What is Query by Example?
Query by Example (QBE) retrieves results using a sample item (product page, image, text snippet, or spec sheet) instead of a typed keyword. The engine converts that example into features—attributes, text tokens, and/or vectors—then finds nearest neighbors.
How It Works (quick)
- Feature building: Extract structured attributes (brand, size, material), text signals (title bigrams), and embeddings (image/text).
- Candidate recall:
- Attribute match (parametric filtering).
- Lexical match (BM25 on title/attributes).
- Dense retrieval (ANN over vectors).
- Re-rank: Combine similarity with business signals (price, stock, rating, margin).
- Explain: Show which attributes/visual cues drove the match (“same membrane,” “similar silhouette”).
Why It Matters in E-commerce
- Zero-typing discovery: Great for mobile and vague needs (“I want this vibe”).
- Long-tail rescue: Finds alternates when keywords don’t align.
- Substitution & upsell: Suggest in-stock or higher-margin equivalents.
Best Practices
- Hybrid similarity: Blend attribute, lexical, and vector signals.
- Freshness: Refresh embeddings on content changes; demote OOS variants.
- Controls: Size/fit/compatibility filters first; add price/brand caps to avoid wild jumps.
- UX: “More like this” button on PDPs; chips to tweak brand/price/size.
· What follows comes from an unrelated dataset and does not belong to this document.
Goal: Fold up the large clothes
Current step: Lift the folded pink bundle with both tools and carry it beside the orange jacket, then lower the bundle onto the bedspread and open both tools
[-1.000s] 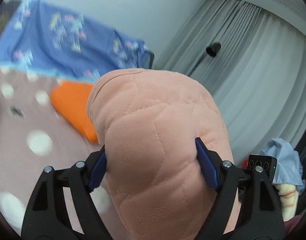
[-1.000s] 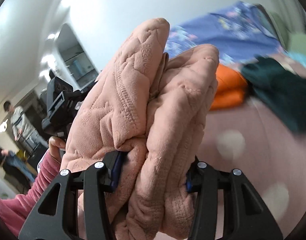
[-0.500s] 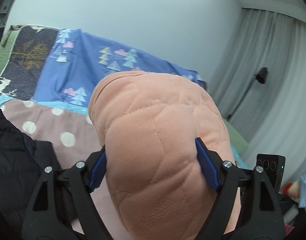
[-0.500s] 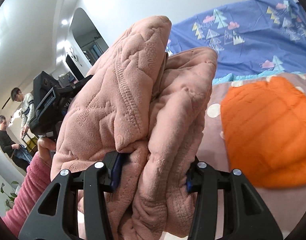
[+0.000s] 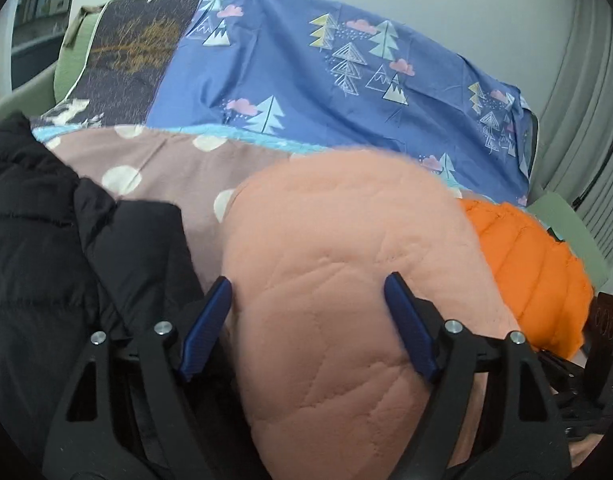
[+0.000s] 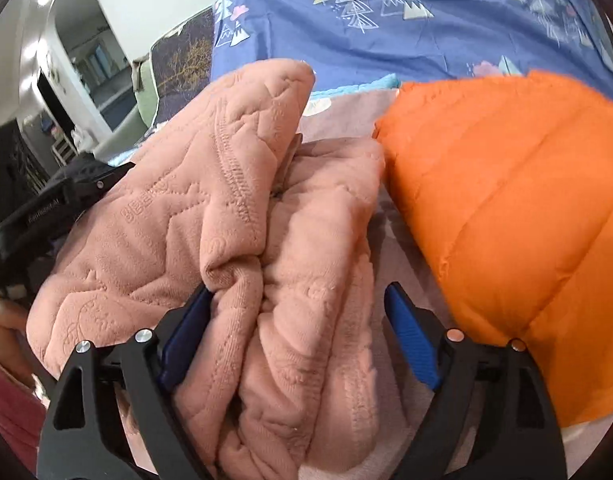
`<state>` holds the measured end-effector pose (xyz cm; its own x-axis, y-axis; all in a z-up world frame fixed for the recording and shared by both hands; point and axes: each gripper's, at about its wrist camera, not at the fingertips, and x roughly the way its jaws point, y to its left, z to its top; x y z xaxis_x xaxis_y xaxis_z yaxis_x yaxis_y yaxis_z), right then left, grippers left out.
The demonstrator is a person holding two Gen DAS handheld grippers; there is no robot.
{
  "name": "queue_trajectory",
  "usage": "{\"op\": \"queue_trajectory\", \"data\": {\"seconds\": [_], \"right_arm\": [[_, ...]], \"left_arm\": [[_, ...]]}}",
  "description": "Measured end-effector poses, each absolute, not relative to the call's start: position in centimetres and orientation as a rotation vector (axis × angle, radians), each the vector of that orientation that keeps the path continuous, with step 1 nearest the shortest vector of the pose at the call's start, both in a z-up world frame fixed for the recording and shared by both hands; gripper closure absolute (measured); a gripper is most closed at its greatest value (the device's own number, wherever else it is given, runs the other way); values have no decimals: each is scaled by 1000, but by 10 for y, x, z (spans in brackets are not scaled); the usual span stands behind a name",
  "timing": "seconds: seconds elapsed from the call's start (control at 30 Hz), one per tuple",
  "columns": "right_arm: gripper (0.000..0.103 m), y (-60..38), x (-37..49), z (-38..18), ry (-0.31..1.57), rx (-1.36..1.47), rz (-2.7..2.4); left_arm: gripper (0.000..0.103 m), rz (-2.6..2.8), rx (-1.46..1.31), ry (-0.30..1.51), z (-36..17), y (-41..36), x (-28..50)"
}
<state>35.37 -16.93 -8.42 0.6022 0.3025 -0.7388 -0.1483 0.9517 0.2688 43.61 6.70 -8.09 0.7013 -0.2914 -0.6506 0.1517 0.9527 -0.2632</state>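
A folded pink quilted garment (image 5: 346, 264) fills the lower middle of the left wrist view, and it shows bunched in thick folds in the right wrist view (image 6: 234, 216). My left gripper (image 5: 308, 316) has its blue pads spread on either side of the garment, with a small gap at the left pad. My right gripper (image 6: 296, 332) also stands spread around the folds, its right pad clear of the cloth. The garment rests low on the dotted bedspread (image 5: 166, 160).
A black puffer jacket (image 5: 38, 240) lies left of the pink garment. A folded orange puffer jacket (image 6: 506, 200) lies right of it, also in the left wrist view (image 5: 534, 276). A blue tree-print sheet (image 5: 326, 80) covers the back. Grey curtains (image 5: 586, 100) hang at right.
Both grippers have come down with the pink garment onto the bed between the black and orange jackets. The jaws of both have spread wider and loosened off the garment.
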Motion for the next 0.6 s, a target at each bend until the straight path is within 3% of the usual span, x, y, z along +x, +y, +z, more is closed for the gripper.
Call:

- Metrics: CTR@k, conversion, attachment rate, and “OOS → substitute” saves.
Challenges
- Stale embeddings, look-alike but wrong fit, image background noise, and cold-start items.
Examples
- Upload boot photo → returns waterproof trail boots with similar silhouette and GORE-TEX tag.
- PDP for GPU → QBE shows compatible power supplies and cables.
Summary
QBE turns a product or image into a powerful search. Use hybrid similarity with clear guardrails to surface close, in-stock alternatives users will actually buy.